This Is the Day (BOOK REVIEW)
This Is the Day
The March on Washington
Photos by Leonard Freed
Foreword by Julian Bond
Essay by Michael Eric Dyson
Afterword by Paul Farber
J. Paul
Getty Museum
Publications
Hardcover, $29.95
120 pages
ISBN: 978-1-60606-121-3
Book
Review by Kam Williams
“There
have been many marches since, and several before, but no other march to the
nation’s capital captured our collective imagination like the March on Washington of August 28,
1963… The momentous pilgrimage showcased an inspired… Martin Luther King, Jr.,
the celebrated leader of black America
who hadn’t yet delivered an entire speech that the nation had listened to…
Gospel
legend Mahalia Jackson… encouraged her friend to depart from paper… “Tell ‘em
about the dream, Martin,” she bellowed from the background. And respond to her
call King did… King cast aside his prepared speech… to weave the dream metaphor
into the tapestry of the nation’s self-image, and in the process he grafted
black folk to the heart of American democracy.”
Excerpted from the Essay
by Michael Eric Dyson (pgs. 1-5)
“Leonard Freed’s
photographs of the March on Washington
depict
both the march and
the marchers… For the participants, this was both a serious and a happy
occasion, a chance to exercise their rights and to petition their government
for a redress of ancient grievances.

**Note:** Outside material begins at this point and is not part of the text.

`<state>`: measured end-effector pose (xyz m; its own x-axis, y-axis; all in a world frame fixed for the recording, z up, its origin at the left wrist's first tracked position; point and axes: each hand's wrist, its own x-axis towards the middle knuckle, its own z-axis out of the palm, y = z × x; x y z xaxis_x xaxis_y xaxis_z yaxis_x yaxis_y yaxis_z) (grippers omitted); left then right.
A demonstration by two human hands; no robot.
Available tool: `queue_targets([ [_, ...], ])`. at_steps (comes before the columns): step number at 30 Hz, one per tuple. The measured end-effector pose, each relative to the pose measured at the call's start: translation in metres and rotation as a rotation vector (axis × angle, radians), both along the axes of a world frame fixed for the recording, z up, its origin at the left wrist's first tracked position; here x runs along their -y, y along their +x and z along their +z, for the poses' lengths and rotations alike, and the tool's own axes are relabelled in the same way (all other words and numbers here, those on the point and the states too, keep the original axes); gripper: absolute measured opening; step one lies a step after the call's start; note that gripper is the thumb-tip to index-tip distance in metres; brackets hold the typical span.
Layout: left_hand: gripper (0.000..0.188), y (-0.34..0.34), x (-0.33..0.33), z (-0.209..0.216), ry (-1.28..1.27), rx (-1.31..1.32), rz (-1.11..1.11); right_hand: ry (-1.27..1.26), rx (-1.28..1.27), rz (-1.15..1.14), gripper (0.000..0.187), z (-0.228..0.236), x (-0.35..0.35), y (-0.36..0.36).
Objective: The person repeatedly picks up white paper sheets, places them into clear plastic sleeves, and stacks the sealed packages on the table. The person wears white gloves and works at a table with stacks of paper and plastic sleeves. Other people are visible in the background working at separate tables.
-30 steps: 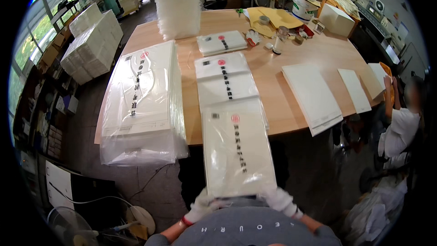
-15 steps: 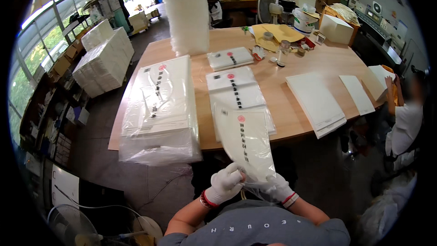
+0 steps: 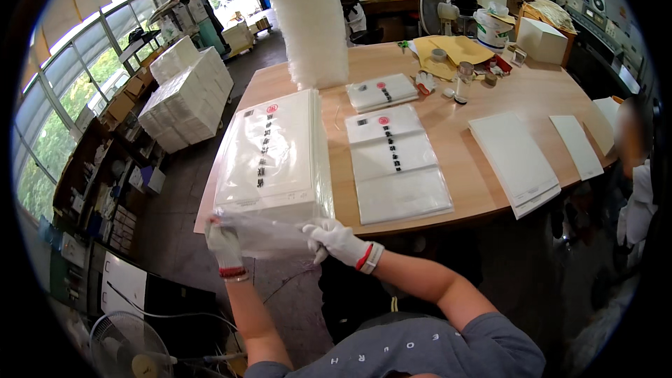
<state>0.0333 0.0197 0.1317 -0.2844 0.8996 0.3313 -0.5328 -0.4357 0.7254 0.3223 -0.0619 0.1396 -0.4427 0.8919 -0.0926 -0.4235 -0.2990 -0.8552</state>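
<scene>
On the left of the table lies a tall stack of white printed sheets in clear plastic bags [image 3: 287, 147]. The loose clear flap of the top plastic bag [image 3: 269, 233] hangs past the table's front edge. My left hand [image 3: 225, 243], in a white glove, is closed on the flap's left corner. Its right side is pinched by my gloved right hand [image 3: 338, 241], with the arm reaching across to the left. Right of the stack lie printed clear plastic bags [image 3: 406, 192], flat, with a smaller folded pile of bags [image 3: 382, 91] behind them.
A tall white fluffy column [image 3: 308, 28] stands behind the stack. White card sheets [image 3: 514, 157] and a narrower sheet [image 3: 575, 145] lie at right, near a seated person [image 3: 638, 182]. Yellow paper [image 3: 455, 52] and a jar [image 3: 464, 78] sit farther back. A fan [image 3: 129, 343] stands lower left.
Both hands have moved left from the table's front middle, carrying the bagged sheets onto the left stack. They now hold the bag's flap stretched between them. The view has shifted left.
</scene>
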Motion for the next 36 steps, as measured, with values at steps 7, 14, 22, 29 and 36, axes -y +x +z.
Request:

The marchers are at once sober, somber,
and gleeful—proud to be present as they sense history is being made.”
Excerpted from the
Foreword by Julian Bond (page ix)
When you think
of the March on Washington
for Jobs and Freedom, what automatically comes to mind for most people is
Martin Luther King’s “I Have a Dream” speech. And while Dr. King’s remarks
certainly deserve every bit of recognition they have garnered over the years,
it is also important to remember that hundreds of thousands of ordinary American
citizens committed to civil rights had descended on the National Mall to attend
the event.
I was only
a child at the time, but I can still readily recall the palpable concern in the
air about the folks from the neighborhood boarding buses for DC. After all, the
press had been speculating about the prospect of rioting and arrests if the
crowd were unruly, so those participating were doing so with the prospect of
considerable personal risk in mind.
Fortunately,
the glorious gathering went of without a hitch and came to represent a
watershed moment in U.S. History. Now, a half-century later, we are lucky to have
an opus like “This Is the Day” available to remind us of that high point in the
nation’s non-violence movement.
The book is
essentially a photographic essay chronicled by Leonard Freed (1929-2006) before,
during and after at the March. His beautiful black & white images are rarely
of the leaders (only one of Dr. King), but rather are evocative portraits of
the movement’s hopeful foot soldiers who’d trudged from all over the country to
petition the government for equal rights.
A few of
the photos captured are wide-angle panoramas which give a sense of the mammoth scale
of the demonstration. But most are intimate snapshots which afford you an
opportunity to read each of the earnest subject’s faces.
Besides the
timeless stills, the tome is devoted to the reflections of civil rights leader
Julian Bond, who was at the March, as well as to a very colorful essay recounting
the day by Michael Eric Dyson, written with a profusion of the popular professor’s
trademark rhetorical flourishes. It also features a postscript by Paul Farber
analyzing the gifted Freed’s approach to his craft.
Overall,
this timely tome is a perfect way to commemorate the 50th
Anniversary of one of the most important landmarks in African-American history.